= What needs to be done =
Read the data below. Every line holding the string "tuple" must be copied.

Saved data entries
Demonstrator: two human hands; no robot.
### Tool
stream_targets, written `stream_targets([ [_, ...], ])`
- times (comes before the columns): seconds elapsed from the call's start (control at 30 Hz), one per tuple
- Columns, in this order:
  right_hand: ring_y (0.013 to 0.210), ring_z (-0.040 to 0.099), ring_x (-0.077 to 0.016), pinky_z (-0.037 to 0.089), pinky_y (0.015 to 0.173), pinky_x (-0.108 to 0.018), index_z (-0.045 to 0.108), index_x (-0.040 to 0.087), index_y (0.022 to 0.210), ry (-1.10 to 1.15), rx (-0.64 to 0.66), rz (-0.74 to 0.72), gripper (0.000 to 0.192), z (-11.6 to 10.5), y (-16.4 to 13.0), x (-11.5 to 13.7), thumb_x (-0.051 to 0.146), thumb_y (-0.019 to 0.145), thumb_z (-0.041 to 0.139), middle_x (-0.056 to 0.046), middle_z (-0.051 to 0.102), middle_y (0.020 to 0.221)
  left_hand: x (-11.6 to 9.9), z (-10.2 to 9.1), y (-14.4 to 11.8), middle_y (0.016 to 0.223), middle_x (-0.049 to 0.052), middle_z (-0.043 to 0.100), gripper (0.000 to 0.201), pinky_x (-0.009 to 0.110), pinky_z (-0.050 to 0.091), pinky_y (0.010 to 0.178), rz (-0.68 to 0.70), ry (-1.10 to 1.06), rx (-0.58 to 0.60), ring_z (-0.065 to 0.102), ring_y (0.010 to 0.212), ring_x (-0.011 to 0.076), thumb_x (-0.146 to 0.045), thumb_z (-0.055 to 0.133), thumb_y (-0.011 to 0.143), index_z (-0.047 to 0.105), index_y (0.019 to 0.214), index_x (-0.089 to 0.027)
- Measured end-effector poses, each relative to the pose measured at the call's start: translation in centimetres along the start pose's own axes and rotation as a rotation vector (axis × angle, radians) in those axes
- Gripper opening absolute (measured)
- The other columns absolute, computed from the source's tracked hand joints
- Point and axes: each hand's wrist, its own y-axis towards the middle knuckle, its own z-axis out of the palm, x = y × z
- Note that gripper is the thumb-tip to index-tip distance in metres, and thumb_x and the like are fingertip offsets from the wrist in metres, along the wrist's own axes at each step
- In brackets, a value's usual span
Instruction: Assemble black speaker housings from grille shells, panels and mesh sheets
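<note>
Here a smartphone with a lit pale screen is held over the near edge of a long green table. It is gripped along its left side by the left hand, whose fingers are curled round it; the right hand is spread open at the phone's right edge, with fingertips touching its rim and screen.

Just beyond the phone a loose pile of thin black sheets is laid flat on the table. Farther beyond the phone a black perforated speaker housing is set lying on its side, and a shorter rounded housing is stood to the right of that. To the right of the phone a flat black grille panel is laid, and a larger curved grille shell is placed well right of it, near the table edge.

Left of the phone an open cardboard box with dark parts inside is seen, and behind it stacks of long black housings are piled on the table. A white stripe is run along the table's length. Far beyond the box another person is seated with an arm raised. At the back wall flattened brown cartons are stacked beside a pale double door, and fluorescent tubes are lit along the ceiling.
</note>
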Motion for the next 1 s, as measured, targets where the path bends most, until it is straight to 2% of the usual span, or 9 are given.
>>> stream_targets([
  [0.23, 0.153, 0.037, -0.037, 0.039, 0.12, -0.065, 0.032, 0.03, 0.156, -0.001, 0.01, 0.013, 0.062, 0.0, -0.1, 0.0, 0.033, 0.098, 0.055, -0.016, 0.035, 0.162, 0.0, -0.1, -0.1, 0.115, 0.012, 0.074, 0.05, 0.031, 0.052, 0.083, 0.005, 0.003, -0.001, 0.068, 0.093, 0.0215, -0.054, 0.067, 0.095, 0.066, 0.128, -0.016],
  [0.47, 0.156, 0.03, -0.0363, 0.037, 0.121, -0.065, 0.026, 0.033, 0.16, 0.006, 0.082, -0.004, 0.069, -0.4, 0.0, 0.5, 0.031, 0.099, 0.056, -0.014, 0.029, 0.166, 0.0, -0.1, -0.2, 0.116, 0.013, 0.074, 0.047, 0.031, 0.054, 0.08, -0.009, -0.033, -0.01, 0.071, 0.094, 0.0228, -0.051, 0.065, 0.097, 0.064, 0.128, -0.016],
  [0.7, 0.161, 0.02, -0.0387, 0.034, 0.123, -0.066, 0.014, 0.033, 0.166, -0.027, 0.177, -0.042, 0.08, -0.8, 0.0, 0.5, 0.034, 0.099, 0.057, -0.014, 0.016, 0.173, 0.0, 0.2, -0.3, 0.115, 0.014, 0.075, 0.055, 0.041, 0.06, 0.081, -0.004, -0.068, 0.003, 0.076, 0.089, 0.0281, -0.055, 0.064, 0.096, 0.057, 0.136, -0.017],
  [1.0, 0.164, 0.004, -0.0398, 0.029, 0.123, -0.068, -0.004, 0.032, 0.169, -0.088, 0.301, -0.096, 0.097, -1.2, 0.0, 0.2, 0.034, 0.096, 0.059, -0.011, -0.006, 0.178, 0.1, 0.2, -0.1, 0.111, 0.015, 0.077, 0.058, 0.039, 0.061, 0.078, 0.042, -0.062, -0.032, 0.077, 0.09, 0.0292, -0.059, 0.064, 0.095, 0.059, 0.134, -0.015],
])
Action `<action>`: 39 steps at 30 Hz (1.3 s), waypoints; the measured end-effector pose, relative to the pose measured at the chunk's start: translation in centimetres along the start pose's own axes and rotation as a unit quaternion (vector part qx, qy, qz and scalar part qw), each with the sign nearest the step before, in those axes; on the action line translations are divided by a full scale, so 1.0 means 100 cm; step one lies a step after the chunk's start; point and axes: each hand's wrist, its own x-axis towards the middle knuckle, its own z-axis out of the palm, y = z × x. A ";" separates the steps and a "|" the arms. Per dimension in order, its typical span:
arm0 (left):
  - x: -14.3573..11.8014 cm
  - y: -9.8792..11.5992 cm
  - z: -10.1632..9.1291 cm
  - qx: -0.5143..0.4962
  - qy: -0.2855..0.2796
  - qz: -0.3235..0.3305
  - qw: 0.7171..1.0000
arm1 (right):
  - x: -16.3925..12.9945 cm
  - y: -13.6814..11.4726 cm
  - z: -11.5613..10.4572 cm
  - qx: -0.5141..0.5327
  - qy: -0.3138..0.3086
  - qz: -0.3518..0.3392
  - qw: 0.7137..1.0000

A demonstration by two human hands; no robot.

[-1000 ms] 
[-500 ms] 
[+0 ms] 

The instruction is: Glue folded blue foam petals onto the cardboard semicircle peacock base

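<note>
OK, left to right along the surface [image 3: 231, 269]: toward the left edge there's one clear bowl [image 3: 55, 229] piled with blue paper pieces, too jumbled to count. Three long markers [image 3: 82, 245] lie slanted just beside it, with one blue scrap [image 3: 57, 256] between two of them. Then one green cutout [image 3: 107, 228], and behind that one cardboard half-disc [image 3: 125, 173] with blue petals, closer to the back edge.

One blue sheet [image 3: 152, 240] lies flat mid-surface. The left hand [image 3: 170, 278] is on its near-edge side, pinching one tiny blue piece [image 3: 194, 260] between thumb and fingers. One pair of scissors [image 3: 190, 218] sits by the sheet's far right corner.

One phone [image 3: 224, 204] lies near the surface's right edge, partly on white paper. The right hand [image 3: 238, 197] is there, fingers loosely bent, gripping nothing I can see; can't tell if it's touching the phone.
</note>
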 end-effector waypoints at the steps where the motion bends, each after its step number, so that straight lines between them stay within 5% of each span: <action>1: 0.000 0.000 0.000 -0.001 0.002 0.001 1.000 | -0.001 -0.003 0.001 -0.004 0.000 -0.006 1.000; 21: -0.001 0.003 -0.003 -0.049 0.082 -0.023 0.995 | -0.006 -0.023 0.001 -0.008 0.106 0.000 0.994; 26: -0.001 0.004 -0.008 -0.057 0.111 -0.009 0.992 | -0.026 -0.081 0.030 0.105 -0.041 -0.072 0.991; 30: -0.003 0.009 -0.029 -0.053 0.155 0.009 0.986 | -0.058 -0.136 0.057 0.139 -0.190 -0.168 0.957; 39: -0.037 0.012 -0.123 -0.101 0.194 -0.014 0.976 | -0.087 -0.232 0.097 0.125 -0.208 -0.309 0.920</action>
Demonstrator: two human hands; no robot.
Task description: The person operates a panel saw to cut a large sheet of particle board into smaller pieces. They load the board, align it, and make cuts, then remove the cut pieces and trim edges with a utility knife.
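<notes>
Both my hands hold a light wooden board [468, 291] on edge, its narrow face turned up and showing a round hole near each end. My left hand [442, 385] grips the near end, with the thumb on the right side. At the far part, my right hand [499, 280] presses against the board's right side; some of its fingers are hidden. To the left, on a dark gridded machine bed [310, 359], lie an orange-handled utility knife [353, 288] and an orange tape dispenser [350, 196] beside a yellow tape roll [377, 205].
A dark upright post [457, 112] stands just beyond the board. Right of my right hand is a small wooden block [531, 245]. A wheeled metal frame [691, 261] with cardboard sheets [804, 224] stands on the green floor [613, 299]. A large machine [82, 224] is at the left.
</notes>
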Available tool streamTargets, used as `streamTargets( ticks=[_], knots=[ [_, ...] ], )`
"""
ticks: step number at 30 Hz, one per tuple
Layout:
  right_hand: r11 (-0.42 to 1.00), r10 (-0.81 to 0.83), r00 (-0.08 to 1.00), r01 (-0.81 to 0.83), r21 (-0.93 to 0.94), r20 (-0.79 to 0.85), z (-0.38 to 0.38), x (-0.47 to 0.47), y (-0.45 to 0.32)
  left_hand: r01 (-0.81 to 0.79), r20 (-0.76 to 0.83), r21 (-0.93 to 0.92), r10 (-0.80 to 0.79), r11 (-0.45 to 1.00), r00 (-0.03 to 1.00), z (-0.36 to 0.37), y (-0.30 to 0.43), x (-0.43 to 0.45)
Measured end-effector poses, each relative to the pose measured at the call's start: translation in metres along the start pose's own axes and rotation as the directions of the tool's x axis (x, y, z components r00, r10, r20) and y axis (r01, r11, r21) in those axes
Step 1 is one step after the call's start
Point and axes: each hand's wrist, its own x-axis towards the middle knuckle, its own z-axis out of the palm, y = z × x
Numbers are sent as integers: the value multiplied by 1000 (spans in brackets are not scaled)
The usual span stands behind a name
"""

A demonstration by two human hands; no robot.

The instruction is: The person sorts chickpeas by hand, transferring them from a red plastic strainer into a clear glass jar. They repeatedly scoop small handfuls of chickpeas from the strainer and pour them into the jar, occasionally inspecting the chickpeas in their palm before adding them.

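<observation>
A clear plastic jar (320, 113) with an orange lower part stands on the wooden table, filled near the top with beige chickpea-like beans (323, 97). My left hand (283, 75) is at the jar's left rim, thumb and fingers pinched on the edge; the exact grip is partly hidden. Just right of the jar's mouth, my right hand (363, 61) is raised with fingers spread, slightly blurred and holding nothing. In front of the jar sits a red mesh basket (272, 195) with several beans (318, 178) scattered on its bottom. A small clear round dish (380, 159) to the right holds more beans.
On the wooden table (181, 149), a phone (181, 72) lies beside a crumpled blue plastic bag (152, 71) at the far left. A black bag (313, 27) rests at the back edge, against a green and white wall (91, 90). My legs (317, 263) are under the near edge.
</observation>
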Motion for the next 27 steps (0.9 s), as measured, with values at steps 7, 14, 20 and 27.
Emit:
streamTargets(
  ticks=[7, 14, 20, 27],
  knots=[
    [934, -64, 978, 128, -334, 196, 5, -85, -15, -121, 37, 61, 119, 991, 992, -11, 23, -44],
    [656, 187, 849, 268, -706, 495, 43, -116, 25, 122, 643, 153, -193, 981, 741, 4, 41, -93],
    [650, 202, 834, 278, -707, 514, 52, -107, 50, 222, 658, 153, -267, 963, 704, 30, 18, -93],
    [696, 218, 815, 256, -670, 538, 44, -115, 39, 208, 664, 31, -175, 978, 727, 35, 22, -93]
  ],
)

= Exercise result =
- times (comes before the columns): seconds elapsed from the call's start (control at 30 Hz), one per tuple
ticks: step number at 30 Hz, one per tuple

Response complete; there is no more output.